- TASK GOAL
Output the records exactly. Include every line.

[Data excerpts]
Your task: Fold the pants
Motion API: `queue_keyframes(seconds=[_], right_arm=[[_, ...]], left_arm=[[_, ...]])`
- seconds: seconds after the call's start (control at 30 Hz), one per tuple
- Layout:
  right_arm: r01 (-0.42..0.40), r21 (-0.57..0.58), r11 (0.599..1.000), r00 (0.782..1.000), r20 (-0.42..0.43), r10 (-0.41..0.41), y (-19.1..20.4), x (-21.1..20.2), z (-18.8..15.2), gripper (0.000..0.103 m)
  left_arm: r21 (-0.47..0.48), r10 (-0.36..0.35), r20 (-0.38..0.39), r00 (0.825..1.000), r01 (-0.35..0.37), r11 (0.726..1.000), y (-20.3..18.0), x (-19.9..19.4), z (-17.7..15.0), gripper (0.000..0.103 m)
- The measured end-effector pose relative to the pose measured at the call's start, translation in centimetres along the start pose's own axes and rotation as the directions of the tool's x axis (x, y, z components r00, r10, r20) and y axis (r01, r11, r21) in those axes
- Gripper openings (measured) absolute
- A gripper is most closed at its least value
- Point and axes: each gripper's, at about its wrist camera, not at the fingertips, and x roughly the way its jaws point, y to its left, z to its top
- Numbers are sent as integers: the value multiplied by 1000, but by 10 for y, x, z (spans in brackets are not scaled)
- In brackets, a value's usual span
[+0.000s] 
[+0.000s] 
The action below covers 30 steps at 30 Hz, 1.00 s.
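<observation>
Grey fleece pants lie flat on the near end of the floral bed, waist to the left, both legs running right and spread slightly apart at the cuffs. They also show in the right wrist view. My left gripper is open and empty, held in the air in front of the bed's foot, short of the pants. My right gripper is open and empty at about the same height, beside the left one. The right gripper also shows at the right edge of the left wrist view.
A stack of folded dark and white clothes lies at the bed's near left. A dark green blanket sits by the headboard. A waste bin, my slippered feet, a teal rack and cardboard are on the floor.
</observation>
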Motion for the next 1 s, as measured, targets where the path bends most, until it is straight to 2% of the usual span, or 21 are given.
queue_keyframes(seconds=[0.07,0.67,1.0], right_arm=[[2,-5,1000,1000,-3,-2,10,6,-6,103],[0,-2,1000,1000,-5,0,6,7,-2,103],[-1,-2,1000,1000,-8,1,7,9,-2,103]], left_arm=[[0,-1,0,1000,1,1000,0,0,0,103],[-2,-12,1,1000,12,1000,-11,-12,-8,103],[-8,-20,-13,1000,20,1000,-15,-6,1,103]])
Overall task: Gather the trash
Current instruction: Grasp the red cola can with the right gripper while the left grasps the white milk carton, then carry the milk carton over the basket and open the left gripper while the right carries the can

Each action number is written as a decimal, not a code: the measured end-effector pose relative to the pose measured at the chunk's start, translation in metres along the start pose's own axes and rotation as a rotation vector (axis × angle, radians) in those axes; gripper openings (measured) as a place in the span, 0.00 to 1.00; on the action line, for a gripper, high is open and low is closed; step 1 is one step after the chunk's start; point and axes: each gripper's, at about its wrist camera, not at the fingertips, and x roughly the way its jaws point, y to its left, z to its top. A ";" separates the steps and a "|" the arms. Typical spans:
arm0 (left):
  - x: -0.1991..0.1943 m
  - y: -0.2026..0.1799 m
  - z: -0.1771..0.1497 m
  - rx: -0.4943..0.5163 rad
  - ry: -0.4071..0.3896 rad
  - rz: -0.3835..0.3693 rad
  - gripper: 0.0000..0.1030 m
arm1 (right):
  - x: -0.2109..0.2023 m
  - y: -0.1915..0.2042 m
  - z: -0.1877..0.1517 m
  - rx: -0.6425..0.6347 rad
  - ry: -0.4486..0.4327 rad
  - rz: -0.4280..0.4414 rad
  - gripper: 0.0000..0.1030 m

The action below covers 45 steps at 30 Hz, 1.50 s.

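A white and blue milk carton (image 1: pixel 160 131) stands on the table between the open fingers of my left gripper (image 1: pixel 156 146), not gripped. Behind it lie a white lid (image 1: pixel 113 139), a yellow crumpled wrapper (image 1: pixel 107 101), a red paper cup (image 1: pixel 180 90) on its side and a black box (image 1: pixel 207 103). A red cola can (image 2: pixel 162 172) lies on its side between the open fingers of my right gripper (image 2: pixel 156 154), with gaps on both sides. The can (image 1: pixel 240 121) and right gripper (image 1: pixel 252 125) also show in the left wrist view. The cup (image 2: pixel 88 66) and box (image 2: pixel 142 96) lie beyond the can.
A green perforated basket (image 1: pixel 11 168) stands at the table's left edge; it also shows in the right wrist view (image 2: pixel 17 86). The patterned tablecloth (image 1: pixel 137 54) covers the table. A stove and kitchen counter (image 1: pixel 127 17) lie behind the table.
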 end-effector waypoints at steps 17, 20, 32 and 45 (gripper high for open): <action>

- RESULT OF THIS EXERCISE
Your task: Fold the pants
Motion API: `queue_keyframes(seconds=[_], right_arm=[[_, ...]], left_arm=[[_, ...]])`
- seconds: seconds after the call's start (control at 30 Hz), one per tuple
- Layout:
  right_arm: r01 (-0.42..0.40), r21 (-0.57..0.58), r11 (0.599..1.000), r00 (0.782..1.000), r20 (-0.42..0.43), r10 (-0.41..0.41), y (-19.1..20.4), x (-21.1..20.2), z (-18.8..15.2), gripper (0.000..0.103 m)
  left_arm: r21 (-0.47..0.48), r10 (-0.36..0.35), r20 (-0.38..0.39), r00 (0.825..1.000), r01 (-0.35..0.37), r11 (0.726..1.000), y (-20.3..18.0), x (-19.9..19.4), z (-17.7..15.0), gripper (0.000..0.103 m)
- The measured end-effector pose relative to the pose measured at the call's start, translation in centimetres along the start pose's own axes and rotation as the directions of the tool's x axis (x, y, z components r00, r10, r20) and y axis (r01, r11, r21) in those axes
- Gripper openings (measured) absolute
- A gripper is most closed at its least value
- Point and axes: each gripper's, at about its wrist camera, not at the fingertips, and x roughly the way its jaws point, y to its left, z to its top
- Numbers are sent as integers: the value multiplied by 1000, but by 10 for y, x, z (spans in brackets are not scaled)
- In brackets, a value's usual span
[+0.000s] 
[+0.000s] 
The action below covers 30 steps at 30 Hz, 1.00 s.
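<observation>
Grey fleece pants lie flat on the near end of the floral bed, waist to the left, both legs running right and spread slightly apart at the cuffs. They also show in the right wrist view. My left gripper is open and empty, held in the air in front of the bed's foot, short of the pants. My right gripper is open and empty at about the same height, beside the left one. The right gripper also shows at the right edge of the left wrist view.
A stack of folded dark and white clothes lies at the bed's near left. A dark green blanket sits by the headboard. A waste bin, my slippered feet, a teal rack and cardboard are on the floor.
</observation>
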Motion for the next 1 s, as measured, targets where the path bends most, until it is straight to 2% of the usual span, or 21 are given.
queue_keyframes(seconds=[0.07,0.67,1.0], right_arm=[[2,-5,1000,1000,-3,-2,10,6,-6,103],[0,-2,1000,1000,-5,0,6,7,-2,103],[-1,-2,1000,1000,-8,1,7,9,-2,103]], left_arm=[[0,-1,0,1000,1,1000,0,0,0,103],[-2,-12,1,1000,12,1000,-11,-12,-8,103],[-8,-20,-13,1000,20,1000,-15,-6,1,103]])
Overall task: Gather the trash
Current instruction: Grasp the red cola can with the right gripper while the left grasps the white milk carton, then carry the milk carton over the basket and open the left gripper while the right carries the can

Each action number is written as a decimal, not a code: the measured end-effector pose relative to the pose measured at the chunk's start, translation in metres along the start pose's own axes and rotation as a rotation vector (axis × angle, radians) in those axes; gripper openings (measured) as a place in the span, 0.00 to 1.00; on the action line, for a gripper, high is open and low is closed; step 1 is one step after the chunk's start; point and axes: each gripper's, at about its wrist camera, not at the fingertips, and x roughly the way its jaws point, y to its left, z to its top. A ";" separates the steps and a "|" the arms. Typical spans:
arm0 (left):
  - x: -0.1991..0.1943 m
  - y: -0.2026..0.1799 m
  - z: -0.1771..0.1497 m
  - rx: -0.4943..0.5163 rad
  - ry: -0.4071..0.3896 rad
  - rz: -0.3835..0.3693 rad
  - gripper: 0.0000..0.1030 m
arm1 (right):
  - x: -0.2109..0.2023 m
  - y: -0.1915..0.2042 m
  - z: -0.1877..0.1517 m
  - rx: -0.6425..0.6347 rad
  - ry: -0.4486..0.4327 rad
  - rz: -0.4280..0.4414 rad
  - gripper: 0.0000..0.1030 m

The action below covers 45 steps at 30 Hz, 1.50 s.

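A white and blue milk carton (image 1: pixel 160 131) stands on the table between the open fingers of my left gripper (image 1: pixel 156 146), not gripped. Behind it lie a white lid (image 1: pixel 113 139), a yellow crumpled wrapper (image 1: pixel 107 101), a red paper cup (image 1: pixel 180 90) on its side and a black box (image 1: pixel 207 103). A red cola can (image 2: pixel 162 172) lies on its side between the open fingers of my right gripper (image 2: pixel 156 154), with gaps on both sides. The can (image 1: pixel 240 121) and right gripper (image 1: pixel 252 125) also show in the left wrist view. The cup (image 2: pixel 88 66) and box (image 2: pixel 142 96) lie beyond the can.
A green perforated basket (image 1: pixel 11 168) stands at the table's left edge; it also shows in the right wrist view (image 2: pixel 17 86). The patterned tablecloth (image 1: pixel 137 54) covers the table. A stove and kitchen counter (image 1: pixel 127 17) lie behind the table.
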 end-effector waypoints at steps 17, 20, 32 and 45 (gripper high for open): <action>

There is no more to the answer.